Posted 12 December 2019 - 10:20 AM

Lots of people have PHI for the perks, like dentist, massage or pre-existing conditions.   So I think people wouldn't just wait until they needed an operation to have it.  

It doesn't sit right with me hospital/dr not operating unless you have insurance.  That actually sounds like the USA system.  We all know the public system is busting and wait times can be long.  So it's not a matter of just go through the public system.

#22 born.a.girl

Posted 12 December 2019 - 10:41 AM

View Post#notallcats, on 12 December 2019 - 10:20 AM, said:

Lots of people have PHI for the perks, like dentist, massage or pre-existing conditions.   So I think people wouldn't just wait until they needed an operation to have it.  

It doesn't sit right with me hospital/dr not operating unless you have insurance.  That actually sounds like the USA system.  We all know the public system is busting and wait times can be long.  So it's not a matter of just go through the public system.

That's extras, which is completely separate.  No one's going to pay hospital insurance for extras.

What would you suggest happens if people can't pay an unexpectedly high private hospital bill?  Just have it waived?  Or should they pursue it?  THAT is the USA system, not ours.

The public system is definitely busting, it always has been as far back as I can remember, especially for lower category surgery.

However if you have a heart attack you will be treated quickly in first class hospitals by top professionals.
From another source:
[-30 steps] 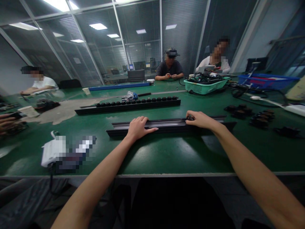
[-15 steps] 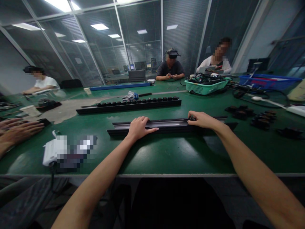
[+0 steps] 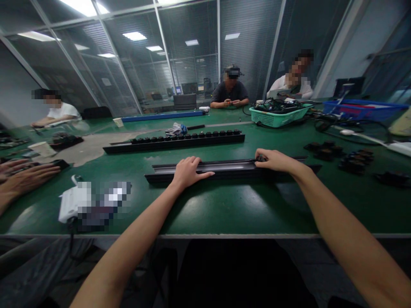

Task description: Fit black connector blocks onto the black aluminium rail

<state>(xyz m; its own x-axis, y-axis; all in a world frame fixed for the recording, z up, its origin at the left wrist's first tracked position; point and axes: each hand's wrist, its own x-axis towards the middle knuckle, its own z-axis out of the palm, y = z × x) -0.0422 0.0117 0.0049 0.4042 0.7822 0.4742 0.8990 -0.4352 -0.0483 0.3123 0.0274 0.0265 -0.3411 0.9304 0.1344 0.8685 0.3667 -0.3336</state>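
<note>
A long black channel-shaped rail (image 3: 224,167) with a shiny inner floor lies crosswise on the green table before me. My left hand (image 3: 189,170) is laid across its left half, fingers over the far edge and thumb stretched along the near side. Toward the rail's right end, my right hand (image 3: 274,161) pinches a small black part (image 3: 261,158) inside the channel. Fingers cover most of that part, so its shape is unclear. Farther back lies a second black rail (image 3: 180,143) with a row of black parts along it.
Loose black parts (image 3: 356,161) lie in groups at the right. A green basket (image 3: 276,117) of cables and a blue bin (image 3: 362,110) stand behind. At the left are a white adapter (image 3: 69,205) and another person's hands (image 3: 28,173). The table's front edge (image 3: 237,235) runs below my forearms.
My right hand has shifted slightly to the right along the rail with the small black part. My left hand stays in place on the rail.
</note>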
That doesn't happen in the US.

That's the sort of thing sending people bankrupt in the US.  Surgery you can wait for, even if it's not in comfort, or is optional is zero reason to go into debt and become bankrupt.

#23 JBH

Posted 12 December 2019 - 10:53 AM

Think about how you feel now - probably, gee I wish i’d had insurance. If you’d been able to pay and access surgery immediately, you’d be perfectly happy with the approach of not previously having insurance. Insurance companies need to inspire both backwards looking “wish i’d had insurance” and forward looking “better have insurance so I won’t have to wait” feelings. The “pay when you need it” model is actually to pay the whole cost of the surgery.

#24 Hibiscus123

Posted 12 December 2019 - 11:22 AM

Insurance is to insure against risk, rather than definite outcome.

If you obtain insurance for surgery that you intend to get In The immediate term, then you’re basically asking for a free handout from the other policy holders

#25 gracie1978

Posted 12 December 2019 - 11:34 AM

As someone who has paid for top cover for ten years it really annoys me that people sign up for insurance, get the surgery and then cancel straight after.

The waiting period is meant to be an inconvenient disadvantage for not having contributed.